I have an older model of this same saw and it works great! Definitely worth the money!


----------



## craftsman on the lake (Dec 27, 2008)

I have the 1976 version of this sander. It's still going today and have many miles on it.


----------



## dmorrison (Jun 20, 2009)

Glad to see the review is good. I just picked up one at Sears this afternoon, Last years display model. Not intending to buy anything I was actually there with my wife to get some dress shirts for my daughter. I'm killing time in the tool department, of course, and I see the unit in the discount place for $199, normally $250. I asked the salesman if all parts were included. He said all except the manual. Asked if he could do Better on the price. He called the manager and he checked. Came back with a price of $129. Sold on the spot.
Now I have to figure out where I can put it in my shop.

Dave


----------



## REK (Aug 30, 2009)

I got hte floor model at 129.00 also. It has been a great sander so far. I would also say that even at full price this sander is worth the money. I wasn't quite prepared for all the dust it can throw up in a matter of a few short minutes.


----------



## REK (Aug 30, 2009)

Bought sander on oct 17th 2009….
Burnt it out on 12-27-2009….........
I will up date on new one after I have
beat on it awhile!!!!


----------



## ferstler (Oct 5, 2008)

You must run it a lot.

Howard Ferstler


----------



## REK (Aug 30, 2009)

Howard,
Well I exchanged the sander today 12-28-09, it is the exact same with a diffrent model #351.2250, but the manufacture is the same all the specs are the same, appearance is the exact same. I test ran it today no over heating, no bogging down, no tripping the circuit. I think the problem had to be with a bad circuit or loose connection, as stated in the trouble shooting section.

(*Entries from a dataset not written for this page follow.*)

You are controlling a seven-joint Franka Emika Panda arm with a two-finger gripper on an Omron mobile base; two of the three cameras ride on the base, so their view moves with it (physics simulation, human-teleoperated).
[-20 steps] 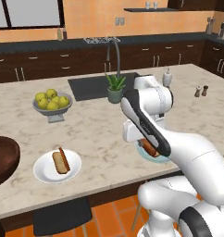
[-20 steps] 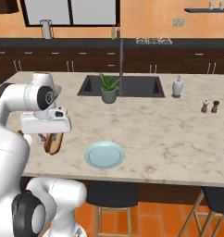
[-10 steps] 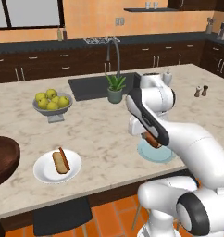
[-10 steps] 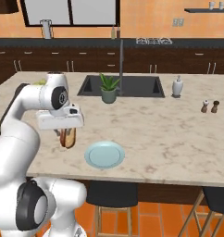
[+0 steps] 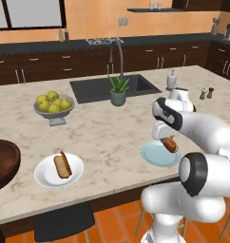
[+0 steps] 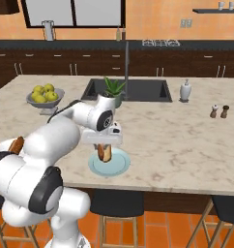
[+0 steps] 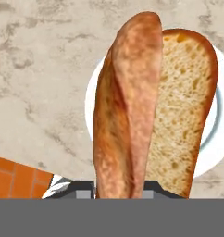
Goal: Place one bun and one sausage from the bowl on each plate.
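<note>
Hanging just above the small round pale blue plate [image 5: 157,156], the claw [image 6: 105,151] pinches a split brown bun [image 7: 151,111], its fingers pressed in on the crust so that the bun points down at the plate; in the hand view the toasted outer side and the pale crumb of the cut face both show, with the plate's rim curving behind them. That plate lies near the front edge of the beige marble counter [image 5: 102,137], below the white arm. Well to its left in the left base view sits the small round white plate [image 5: 58,171], carrying a bun with a reddish sausage [image 5: 65,163] in it. Further left, at the edge of that view, is the large dark brown wooden bowl [image 5: 3,163]. Behind the white plate stands a grey footed bowl of yellow-green fruit [image 5: 53,105], and a small potted green plant [image 5: 118,91] sits beside the dark sink [image 6: 127,90].
</note>
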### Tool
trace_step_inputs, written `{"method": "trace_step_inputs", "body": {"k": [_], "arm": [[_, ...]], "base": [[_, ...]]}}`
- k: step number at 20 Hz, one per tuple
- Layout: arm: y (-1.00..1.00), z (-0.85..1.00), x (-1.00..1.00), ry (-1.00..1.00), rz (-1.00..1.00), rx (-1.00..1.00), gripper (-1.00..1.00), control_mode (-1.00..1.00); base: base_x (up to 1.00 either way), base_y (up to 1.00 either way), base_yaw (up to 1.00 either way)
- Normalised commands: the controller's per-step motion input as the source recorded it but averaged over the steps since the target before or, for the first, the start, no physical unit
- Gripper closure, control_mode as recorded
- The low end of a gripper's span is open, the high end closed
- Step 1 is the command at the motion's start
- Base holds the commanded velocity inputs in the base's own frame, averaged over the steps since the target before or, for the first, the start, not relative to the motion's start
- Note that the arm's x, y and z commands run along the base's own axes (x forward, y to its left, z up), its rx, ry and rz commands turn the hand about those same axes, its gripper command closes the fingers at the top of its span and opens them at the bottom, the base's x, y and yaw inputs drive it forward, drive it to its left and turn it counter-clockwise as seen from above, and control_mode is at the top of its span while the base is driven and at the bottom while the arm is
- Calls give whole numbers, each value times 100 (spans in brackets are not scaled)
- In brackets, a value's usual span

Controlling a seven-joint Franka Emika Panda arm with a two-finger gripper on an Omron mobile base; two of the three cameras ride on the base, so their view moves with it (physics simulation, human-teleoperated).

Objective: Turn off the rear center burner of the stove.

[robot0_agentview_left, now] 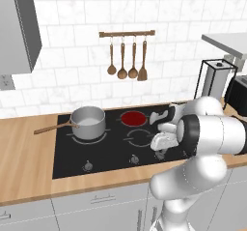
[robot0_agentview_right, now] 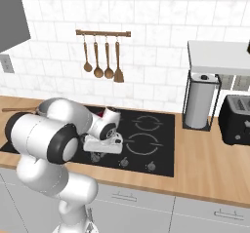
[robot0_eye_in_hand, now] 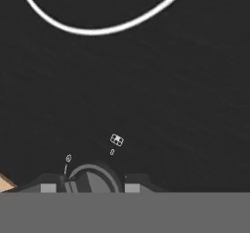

Do I run it a lot??? Since september 30th I purchased a total of 188 board feet of lumber. I do not think that is very much, when I sand, I might run the machine for 2-4 hours, at a time, when I used my orbital hand sander I could run that up to 4-5 hours none stop

Well I bought another 49 board feet of lumber on saturday, I am going to run the unit twice as hard for the 
next month or so to see if the sander can take it. If not, I'll return it to sears and get a grizzly. I will keep this review up dated .


----------